The Fragility Index is a tool that aids in the interpretation of significant findings, providing a measure of strength for a result. The Fragility Index represents the number of consecutive events that need to be added to a dichotomous outcome to make the finding no longer significant. A small number represents a weaker finding and a large number represents a stronger finding.

Why was this study needed now?

Isolated MCL injuries are commonly treated with non-operative care. However, there is no consensus for the standard of care in patients who have injured both ACL and MCL ligaments in the same knee. Surgical repair of both ligaments, while providing knee stability, has recently found to be associated with decreased post-operative range of motion and quadriceps muscle power. This trial examined differences in range of motion and quadriceps power between operative and non-operative treatment of the MCL in combined ACL and MCL injuries.

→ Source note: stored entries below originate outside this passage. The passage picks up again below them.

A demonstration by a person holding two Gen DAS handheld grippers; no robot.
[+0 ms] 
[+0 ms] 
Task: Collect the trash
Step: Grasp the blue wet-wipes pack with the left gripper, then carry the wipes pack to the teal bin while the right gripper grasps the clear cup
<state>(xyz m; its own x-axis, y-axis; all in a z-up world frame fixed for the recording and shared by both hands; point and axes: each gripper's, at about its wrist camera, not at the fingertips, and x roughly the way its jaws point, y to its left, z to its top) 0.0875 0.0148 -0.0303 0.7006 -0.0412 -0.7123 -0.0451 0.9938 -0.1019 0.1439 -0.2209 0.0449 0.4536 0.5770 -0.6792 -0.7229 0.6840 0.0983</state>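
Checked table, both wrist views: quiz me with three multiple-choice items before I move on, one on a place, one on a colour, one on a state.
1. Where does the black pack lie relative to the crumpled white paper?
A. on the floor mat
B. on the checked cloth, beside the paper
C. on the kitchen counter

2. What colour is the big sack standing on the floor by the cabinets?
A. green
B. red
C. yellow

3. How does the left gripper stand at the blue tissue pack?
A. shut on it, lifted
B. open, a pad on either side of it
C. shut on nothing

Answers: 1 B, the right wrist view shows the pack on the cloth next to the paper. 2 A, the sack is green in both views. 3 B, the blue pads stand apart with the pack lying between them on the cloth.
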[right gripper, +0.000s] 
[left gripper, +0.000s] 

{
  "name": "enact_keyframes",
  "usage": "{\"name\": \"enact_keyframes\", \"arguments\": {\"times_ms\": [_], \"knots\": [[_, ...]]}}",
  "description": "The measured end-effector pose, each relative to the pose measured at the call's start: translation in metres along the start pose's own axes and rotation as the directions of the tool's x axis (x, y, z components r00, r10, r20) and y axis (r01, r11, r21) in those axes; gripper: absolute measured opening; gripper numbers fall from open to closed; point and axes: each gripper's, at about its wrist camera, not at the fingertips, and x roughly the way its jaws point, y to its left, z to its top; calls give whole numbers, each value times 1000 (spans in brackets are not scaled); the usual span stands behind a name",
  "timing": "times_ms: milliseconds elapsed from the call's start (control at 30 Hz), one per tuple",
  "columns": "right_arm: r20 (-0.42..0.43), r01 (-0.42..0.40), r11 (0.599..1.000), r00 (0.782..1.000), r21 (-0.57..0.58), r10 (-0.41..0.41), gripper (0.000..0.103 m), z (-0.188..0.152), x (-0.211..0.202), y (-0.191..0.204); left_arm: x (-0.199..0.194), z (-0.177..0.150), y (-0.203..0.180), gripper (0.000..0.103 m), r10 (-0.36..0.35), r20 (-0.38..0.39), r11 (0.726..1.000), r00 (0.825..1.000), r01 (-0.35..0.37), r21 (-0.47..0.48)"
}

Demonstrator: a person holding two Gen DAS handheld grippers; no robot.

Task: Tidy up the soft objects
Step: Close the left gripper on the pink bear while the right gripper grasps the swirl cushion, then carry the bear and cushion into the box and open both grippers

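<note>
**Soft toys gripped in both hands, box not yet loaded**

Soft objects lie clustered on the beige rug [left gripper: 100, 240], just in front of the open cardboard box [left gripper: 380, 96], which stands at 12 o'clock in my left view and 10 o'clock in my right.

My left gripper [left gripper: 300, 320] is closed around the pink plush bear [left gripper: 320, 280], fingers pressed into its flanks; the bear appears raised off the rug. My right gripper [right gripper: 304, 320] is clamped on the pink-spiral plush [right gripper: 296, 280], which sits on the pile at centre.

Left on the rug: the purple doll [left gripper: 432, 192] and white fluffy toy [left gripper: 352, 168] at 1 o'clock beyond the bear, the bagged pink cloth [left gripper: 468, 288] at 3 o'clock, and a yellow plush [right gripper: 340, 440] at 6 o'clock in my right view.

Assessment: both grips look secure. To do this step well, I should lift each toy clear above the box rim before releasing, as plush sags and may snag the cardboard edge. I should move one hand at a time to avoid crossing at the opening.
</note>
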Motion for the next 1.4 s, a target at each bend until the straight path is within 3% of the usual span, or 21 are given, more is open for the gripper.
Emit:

What was the principal research question?

In patients with combined ACL and MCL injuries (tears), does non-operative treatment of the MCL provide better postoperative range of motion, without sacrificing stability when compared to operative repair?

Study Characteristics -
Population:
47 patients with combined anterior cruciate and medial collateral ligament injuries
Intervention:
MCLS group: Early ACL reconstruction with medial collateral ligament repair (n=23)
Comparison:
MCLNO group: Early ACL reconstruction with non-operative treatment for the medial collateral ligament (n=24)
Outcomes:
Sequential range of motion measurements, one-legged hop test, isokinestic muscle power
Methods:
RCT; Single Center
Time:
2 years (1, 2, 3, 6, 12, 36, 52, 104 week follow-ups)

What were the important findings?

  • Flexion deficit was greater in the MCLS group (both ACL and MCL repair) at all follow-up time points, but was only significant at 6 weeks (100 vs 112 degrees; p=0.009), 12 weeks (119 vs 128 degrees; p=0.043), and 32 weeks (130 vs 136 degrees; p=0.011)
  • At 1 and 2 year follow-up, knee flexion was similar between the two groups (MCLS =132 and MCLNO= 134 degrees; MCLS=134 and MCLNO=137 degrees)
  • At 1 year, quadriceps muscle power was 30.7% in the MCLS group and 20.5% in the MCLNO group (p=0.015). At 104 weeks, this difference was no longer significant, but favoured the MCLNO group (14.4% vs 9.7%; p=0.2)
  • 96% (45/47) patients exhibited normal flexion, according to the International Knee Documentation Committee criteria

What should I remember most?

Results from this study favoured the non-operative treatment for the MCL in patients with combined ACL and MCL injuries. At one year, quadriceps muscle power was greater in the non-operative group. However, at two years, muscle power, and ROM were equal in both groups.

How will this affect the care of my patients?

This study indicates that non-operative treatment of the MCL in combined ACL and MCL injuries provides improved quadriceps muscle power recovery and ROM when examined during short term follow-up, with no differences apparent at long term follow-up.